FOR IMMEDIATE RELEASE Contact: Jessica Klement
March 23, 2015 703-838-7760
  jklement@narfe.org

 Alexandria, VA – The House of Representatives will vote this week on the first budget proposed by new House Budget Committee Chair Tom Price, R-GA. The budget assumes $318 billion in savings from federal employees and retirees by eliminating federal jobs, taxing pay through increased retirement contributions, raising the cost of health insurance for both current federal and postal employees and retirees, and perhaps most shocking, changing the rate of return on the Thrift Savings Plan G Fund. The National Active and Retired Federal Employees Association (NARFE) urges all members of the House of Representatives to reject this proposal.

“The Price budget is nothing short of a direct attack on effective government,” declared NARFE President Richard G. Thissen.

“Members of Congress are quick to forget that federal employees, in the past five years, already contributed more than $120 billion toward deficit reduction. These are hardworking Americans who had their pay frozen for three years and who lost $1 billion in take-home pay in 2013 as a result of sequestration-related furloughs. It is unconscionable for Congress again to take from these middle-class workers, and now retirees, to pay for a deficit they didn’t create,” Thissen said.

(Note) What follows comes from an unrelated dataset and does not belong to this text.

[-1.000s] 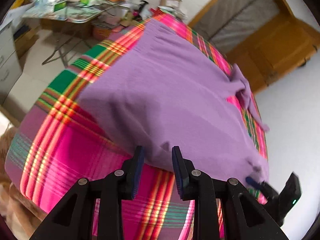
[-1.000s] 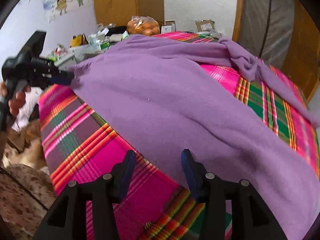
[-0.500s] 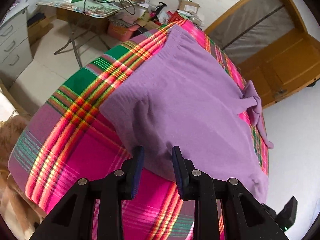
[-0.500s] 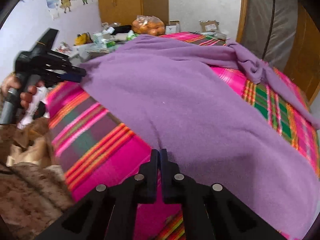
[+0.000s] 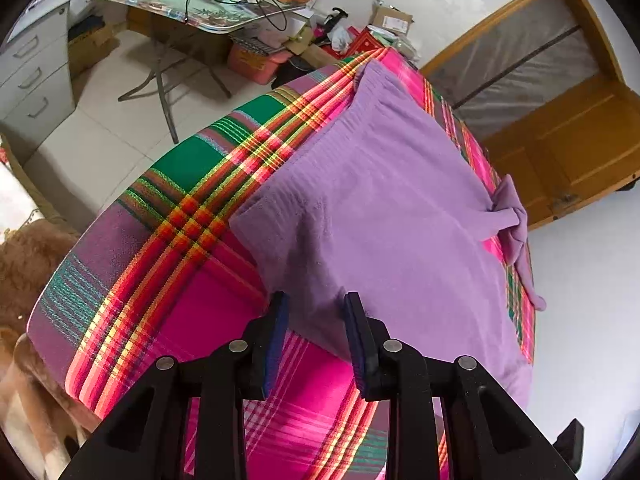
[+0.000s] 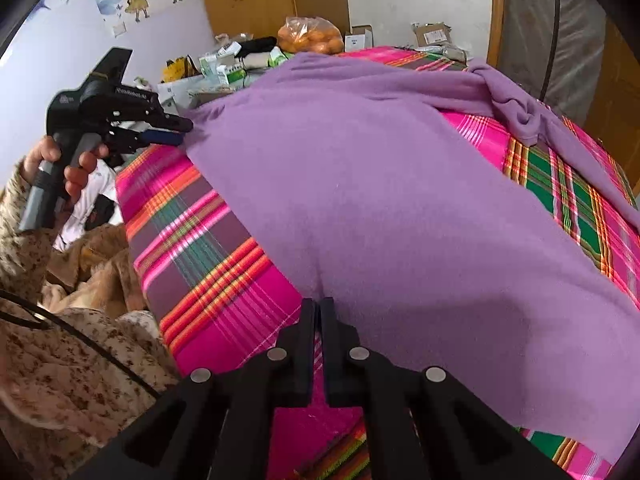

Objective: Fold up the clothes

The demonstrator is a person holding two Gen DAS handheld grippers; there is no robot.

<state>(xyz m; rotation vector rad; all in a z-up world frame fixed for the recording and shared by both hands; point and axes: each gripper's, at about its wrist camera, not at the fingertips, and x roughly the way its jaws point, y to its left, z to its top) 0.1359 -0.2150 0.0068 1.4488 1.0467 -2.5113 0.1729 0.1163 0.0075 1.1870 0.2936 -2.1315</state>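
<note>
Here, a purple garment [image 6: 380, 200] lies spread on the plaid bed cover [image 6: 208, 264], its long axis running from the near edge toward the far ribbed hem, one sleeve bunched at far right. The left gripper [image 5: 314, 312] stands partly open astride the near cloth edge; its pads apparently do not press. The right gripper [image 6: 319, 312] is closed, pinching the garment's near edge.

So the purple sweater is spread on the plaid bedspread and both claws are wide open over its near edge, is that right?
Not quite. Only the left claw is open; the right wrist view shows the right claw shut at the near edge of the purple sweater. The sweater does lie on the plaid bedspread.
</note>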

“When are members of Congress going to do the hard work and have an honest conversation about what they want from our federal government and fund it appropriately? Instead, they continue to penalize the very employees whose job it is to carry out the laws they pass. Now they’re also threatening the retirement security of our five million federal and postal employees and retirees,” Thissen stated.

“Those who vote in favor of this grossly unfair and misguided budget are sending a powerful message to federal employees: ‘The work you do to protect our nation and its citizens is not valued.’ These members of Congress are also sending an equally powerful message to those considering entering federal service: ‘We believe the federal government should be an employer of last resort.’ Are these the messages we should be sending to those who take criminals off our streets and keep them behind bars, assist our military at home and abroad, care for veterans, and help us prepare for and recover from severe weather?” Thissen added.

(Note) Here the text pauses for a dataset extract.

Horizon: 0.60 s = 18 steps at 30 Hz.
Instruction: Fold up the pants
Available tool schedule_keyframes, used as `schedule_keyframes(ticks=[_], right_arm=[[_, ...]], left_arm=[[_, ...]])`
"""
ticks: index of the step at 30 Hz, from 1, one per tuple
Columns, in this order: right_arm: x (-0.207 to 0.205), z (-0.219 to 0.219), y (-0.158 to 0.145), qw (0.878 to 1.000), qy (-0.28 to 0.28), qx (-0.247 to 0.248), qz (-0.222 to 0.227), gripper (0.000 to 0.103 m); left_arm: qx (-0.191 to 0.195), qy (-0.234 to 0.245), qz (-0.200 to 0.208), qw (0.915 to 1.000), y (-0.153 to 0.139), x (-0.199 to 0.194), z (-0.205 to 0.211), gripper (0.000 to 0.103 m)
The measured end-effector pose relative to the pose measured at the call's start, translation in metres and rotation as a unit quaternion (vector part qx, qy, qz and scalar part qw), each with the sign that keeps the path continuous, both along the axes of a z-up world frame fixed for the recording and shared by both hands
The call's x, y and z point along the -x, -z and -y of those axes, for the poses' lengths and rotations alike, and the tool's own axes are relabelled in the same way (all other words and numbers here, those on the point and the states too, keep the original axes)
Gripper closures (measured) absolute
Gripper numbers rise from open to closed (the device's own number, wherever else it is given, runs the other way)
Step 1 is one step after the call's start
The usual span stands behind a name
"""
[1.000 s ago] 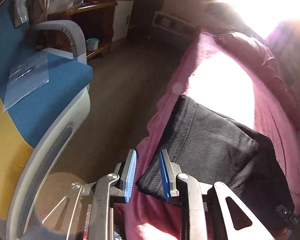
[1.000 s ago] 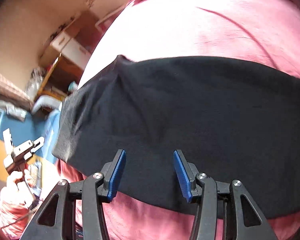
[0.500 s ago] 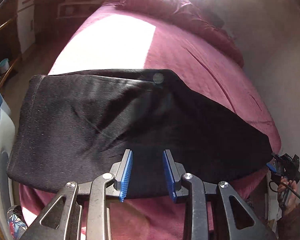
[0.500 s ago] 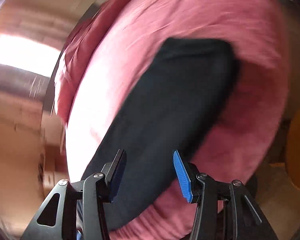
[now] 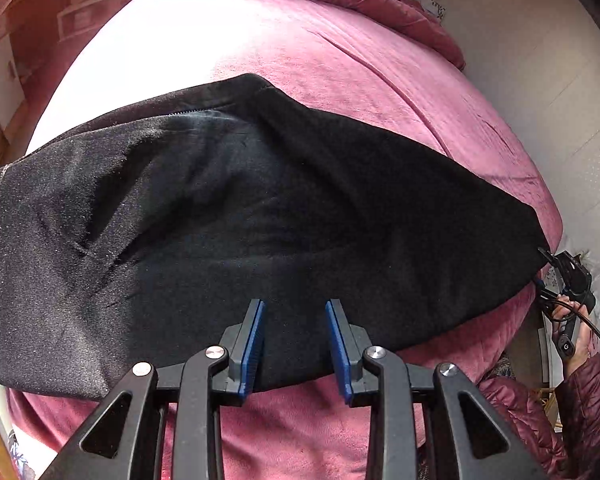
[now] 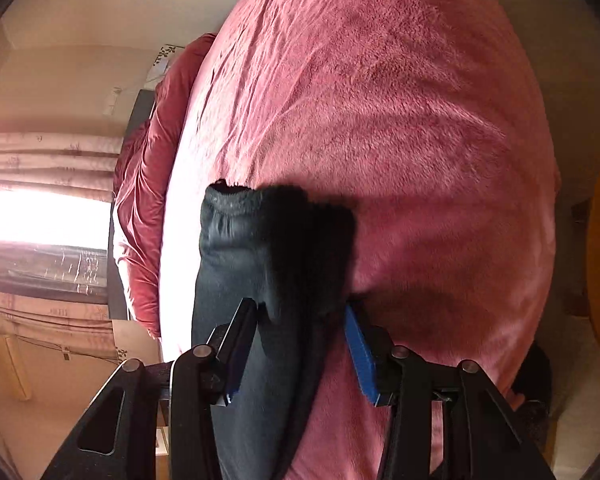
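Black pants [image 5: 260, 216] lie across the near edge of the bed [image 5: 340, 52], folded lengthwise into a long band on the maroon blanket; hem end toward the bed's left edge, waistband end at the right near corner.

Changes over the last second:
- Left gripper [image 5: 294, 344] has swung from the hem end at the bed's left edge to the middle of the band. Fingers [image 5: 252, 344] parted a moderate gap, nothing between them, hovering over the near edge of the cloth.
- Right gripper [image 6: 300, 352] has gone from above the middle to the waistband end. Its fingers [image 6: 360, 348] now straddle the cloth there, wide apart. Fabric sits between them, but the pads don't look closed on it. Contact can't be confirmed, the view is motion-blurred.
- Pants themselves haven't shifted.

Read: lengthwise fold looks done, crosswise fold not started. My guess is that the right side is about to pinch the waistband end and carry it toward the hem, with the left at the midline as the crease point. Risk: thick doubled fabric, so a partial pinch may take only the top layer.
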State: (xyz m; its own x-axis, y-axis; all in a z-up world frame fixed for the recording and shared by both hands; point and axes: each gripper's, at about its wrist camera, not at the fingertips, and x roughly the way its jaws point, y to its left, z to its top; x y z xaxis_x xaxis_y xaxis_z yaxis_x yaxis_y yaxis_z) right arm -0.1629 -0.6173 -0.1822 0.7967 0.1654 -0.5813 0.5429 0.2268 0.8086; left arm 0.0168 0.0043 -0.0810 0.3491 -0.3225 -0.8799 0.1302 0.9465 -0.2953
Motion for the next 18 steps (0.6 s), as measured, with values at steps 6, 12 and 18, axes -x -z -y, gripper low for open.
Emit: schedule_keyframes(ticks=[6, 12, 18], right_arm=[[-0.019, -0.006, -0.053, 0.995, -0.058, 0.084, 0.004, 0.087], [-0.053, -0.058, -0.138, 0.968, -0.167, 0.175, 0.068, 0.087], [-0.073, -0.152, -0.183, 0.916, -0.302, 0.249, 0.091, 0.087]], left_arm=[[0.005, 0.001, -0.01, 0.9999, 0.008, -0.012, 0.005, 0.072], [0.027, -0.004, -0.008, 0.9996, 0.007, -0.01, -0.003, 0.072], [0.059, -0.011, -0.001, 0.9982, 0.001, -0.011, -0.017, 0.071]])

“Proponents of the budget resolution will claim that these proposals were part of the Simpson-Bowles Fiscal Commission report and are, therefore, necessary to get our country back on sound financial footing. What they are ignoring is that the Fiscal Commission report was grounded on the concept of shared sacrifice. This budget is not shared sacrifice,” Thissen went on to say.

“All these changes amount to nothing more than a pay cut for federal employees and broken promises to federal retirees living on fixed incomes. This budget should be swiftly and soundly rejected,” Thissen concluded.

Specifically, the House Budget Resolution proposes the following:

  • An increase in retirement contributions for all current federal employees of roughly 6 percent;
  • A 10 percent reduction of the federal civilian workforce through attrition, whereby one employee would be hired for every three who leave government service;
  • A decrease in the rate of return on the Thrift Savings Plan’s Government Securities Fund (G Fund);
  • Increasing some federal retirees’ share of their health insurance premiums by basing the government contribution on their years of service;
  • Increasing employees’ Federal Employees Health Benefits Program (FEHBP) premiums by tying the government’s employer contribution to inflation, rather than the average cost of the plans;
  • Encouraging the total elimination of the Federal Employees Retirement System (FERS);
  • Eliminating the FERS Annuity Supplement; and
  • Increasing postal employees’ share of their FEHBP premiums.

By way of background, federal employee contributions to deficit reduction over the past several years are as follows:

  • Three-year federal employee pay freeze = $98 billion over 10 years;
  • Increased retirement contributions for employees hired in 2013 = $15 billion over 10 years;
  • Increased retirement contributions for employees hired in 2014 and beyond = $6 billion over 10 years; and
  • Furloughs as a result of sequestration = $1 billion in 2013 alone.